The raptors are here! We're reviewing the Intel Core i9-13900K, which leads the company's new 13th Gen Core "Raptor Lake" desktop processor series. This gains significance as it is the company's final generation of processors built on a monolithic die with a uniform silicon fabrication node, with the CPU cores, iGPU, caches, and platform controllers sitting on a single die. With future generations, Intel is expected to put its IDM 2.0 product development strategy into motion, and we'll see processors made from multi-chip modules (MCMs).

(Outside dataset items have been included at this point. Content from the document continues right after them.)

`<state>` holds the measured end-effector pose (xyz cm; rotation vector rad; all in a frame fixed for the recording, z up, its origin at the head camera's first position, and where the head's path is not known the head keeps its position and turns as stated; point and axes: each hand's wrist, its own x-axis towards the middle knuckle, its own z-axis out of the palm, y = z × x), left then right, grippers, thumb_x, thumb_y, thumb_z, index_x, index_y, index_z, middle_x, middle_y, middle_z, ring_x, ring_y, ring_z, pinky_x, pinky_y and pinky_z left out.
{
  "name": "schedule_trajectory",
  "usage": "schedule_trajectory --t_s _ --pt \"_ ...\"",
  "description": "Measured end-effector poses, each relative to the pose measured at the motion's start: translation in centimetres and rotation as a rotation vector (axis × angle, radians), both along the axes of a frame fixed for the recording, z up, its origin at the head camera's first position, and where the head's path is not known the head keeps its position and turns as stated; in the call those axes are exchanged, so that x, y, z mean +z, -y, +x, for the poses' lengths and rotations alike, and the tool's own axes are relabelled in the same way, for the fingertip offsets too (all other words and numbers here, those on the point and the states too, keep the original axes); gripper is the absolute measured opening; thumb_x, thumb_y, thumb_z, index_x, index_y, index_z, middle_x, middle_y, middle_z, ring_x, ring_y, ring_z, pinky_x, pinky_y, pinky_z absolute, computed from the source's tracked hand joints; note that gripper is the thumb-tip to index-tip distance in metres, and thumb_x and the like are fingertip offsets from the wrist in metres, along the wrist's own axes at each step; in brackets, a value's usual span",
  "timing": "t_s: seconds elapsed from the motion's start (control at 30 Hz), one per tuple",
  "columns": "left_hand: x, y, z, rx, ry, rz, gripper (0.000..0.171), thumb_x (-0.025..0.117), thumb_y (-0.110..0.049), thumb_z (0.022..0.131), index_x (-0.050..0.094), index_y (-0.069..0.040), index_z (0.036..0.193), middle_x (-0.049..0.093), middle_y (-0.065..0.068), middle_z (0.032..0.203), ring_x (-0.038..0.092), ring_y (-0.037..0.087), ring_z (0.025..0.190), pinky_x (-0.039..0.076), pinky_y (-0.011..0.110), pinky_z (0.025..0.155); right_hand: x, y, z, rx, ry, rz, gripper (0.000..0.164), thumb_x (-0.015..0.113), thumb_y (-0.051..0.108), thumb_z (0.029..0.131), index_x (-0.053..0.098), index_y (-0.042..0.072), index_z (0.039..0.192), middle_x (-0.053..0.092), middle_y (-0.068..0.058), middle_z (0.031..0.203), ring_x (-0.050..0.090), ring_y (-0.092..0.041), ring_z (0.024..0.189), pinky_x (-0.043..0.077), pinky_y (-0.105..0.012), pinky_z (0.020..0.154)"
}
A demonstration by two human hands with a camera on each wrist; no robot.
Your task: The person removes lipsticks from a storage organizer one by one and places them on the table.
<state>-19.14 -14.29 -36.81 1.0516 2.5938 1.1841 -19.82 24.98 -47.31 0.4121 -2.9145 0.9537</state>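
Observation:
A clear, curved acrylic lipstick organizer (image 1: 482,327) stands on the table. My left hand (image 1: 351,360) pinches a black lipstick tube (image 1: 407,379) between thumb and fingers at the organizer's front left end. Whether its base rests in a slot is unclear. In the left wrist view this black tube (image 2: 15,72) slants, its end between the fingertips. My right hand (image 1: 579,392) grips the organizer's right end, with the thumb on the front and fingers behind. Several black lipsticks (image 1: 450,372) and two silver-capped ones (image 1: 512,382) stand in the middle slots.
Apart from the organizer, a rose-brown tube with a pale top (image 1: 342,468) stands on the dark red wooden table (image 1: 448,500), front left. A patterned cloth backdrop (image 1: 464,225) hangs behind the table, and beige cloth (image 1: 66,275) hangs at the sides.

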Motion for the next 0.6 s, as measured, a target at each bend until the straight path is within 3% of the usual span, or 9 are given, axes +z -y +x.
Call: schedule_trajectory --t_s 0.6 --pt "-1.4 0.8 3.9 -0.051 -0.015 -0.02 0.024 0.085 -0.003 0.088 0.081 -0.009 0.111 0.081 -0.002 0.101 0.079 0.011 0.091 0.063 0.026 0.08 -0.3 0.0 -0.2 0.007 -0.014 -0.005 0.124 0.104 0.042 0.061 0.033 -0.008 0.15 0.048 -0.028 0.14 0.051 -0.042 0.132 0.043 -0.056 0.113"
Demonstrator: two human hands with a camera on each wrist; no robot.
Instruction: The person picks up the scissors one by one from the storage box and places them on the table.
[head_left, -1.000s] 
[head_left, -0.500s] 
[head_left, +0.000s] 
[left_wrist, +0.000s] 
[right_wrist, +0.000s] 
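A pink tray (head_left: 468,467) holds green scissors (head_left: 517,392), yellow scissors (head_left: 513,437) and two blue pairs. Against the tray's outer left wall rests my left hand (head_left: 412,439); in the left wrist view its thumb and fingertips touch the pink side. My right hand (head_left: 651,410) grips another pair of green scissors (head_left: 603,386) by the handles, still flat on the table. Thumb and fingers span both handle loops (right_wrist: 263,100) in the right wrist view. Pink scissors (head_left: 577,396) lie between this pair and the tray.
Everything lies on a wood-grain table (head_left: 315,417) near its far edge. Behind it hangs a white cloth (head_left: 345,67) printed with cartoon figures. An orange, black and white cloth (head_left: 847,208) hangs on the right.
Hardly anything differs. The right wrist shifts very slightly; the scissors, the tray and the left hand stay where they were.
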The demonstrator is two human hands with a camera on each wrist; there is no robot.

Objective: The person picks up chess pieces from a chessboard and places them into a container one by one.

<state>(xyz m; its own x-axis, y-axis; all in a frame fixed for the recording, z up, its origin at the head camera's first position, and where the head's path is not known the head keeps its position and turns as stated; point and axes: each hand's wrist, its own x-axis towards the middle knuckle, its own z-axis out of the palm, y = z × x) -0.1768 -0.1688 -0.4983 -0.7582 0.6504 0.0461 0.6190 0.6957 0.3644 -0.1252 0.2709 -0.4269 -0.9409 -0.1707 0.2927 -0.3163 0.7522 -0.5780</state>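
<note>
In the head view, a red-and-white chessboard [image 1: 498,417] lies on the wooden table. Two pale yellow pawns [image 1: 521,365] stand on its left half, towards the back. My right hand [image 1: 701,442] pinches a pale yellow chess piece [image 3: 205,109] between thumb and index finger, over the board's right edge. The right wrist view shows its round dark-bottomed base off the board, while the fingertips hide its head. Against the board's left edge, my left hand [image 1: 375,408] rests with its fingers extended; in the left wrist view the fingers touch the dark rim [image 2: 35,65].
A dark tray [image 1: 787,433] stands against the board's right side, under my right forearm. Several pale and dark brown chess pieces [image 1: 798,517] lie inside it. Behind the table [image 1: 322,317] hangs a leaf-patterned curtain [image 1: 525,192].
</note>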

The Intel Core i9-13900K in this review doubles down on the Hybrid architecture, which dealt a blow to AMD's leadership in the segment with the 12th Gen "Alder Lake." The idea behind Hybrid is not to chase down AMD's lead with CPU core-counts, as Intel did with the 8th through 11th generations; but to place two distinct kinds of CPU cores, with different performance and power bands. The larger performance cores (or P-cores) handle the most demanding workloads, and Intel calculates that eight of these should suffice, as even workloads such as games don't need more than 16 threads from performance cores; while a Zerg swarm of physically smaller efficient cores (or E-cores), with reasonably high IPC, could help the processor overcome the multi-threaded performance deficit to AMD processors in creator tasks. The E-cores also give the processor a low power footprint in everyday workloads.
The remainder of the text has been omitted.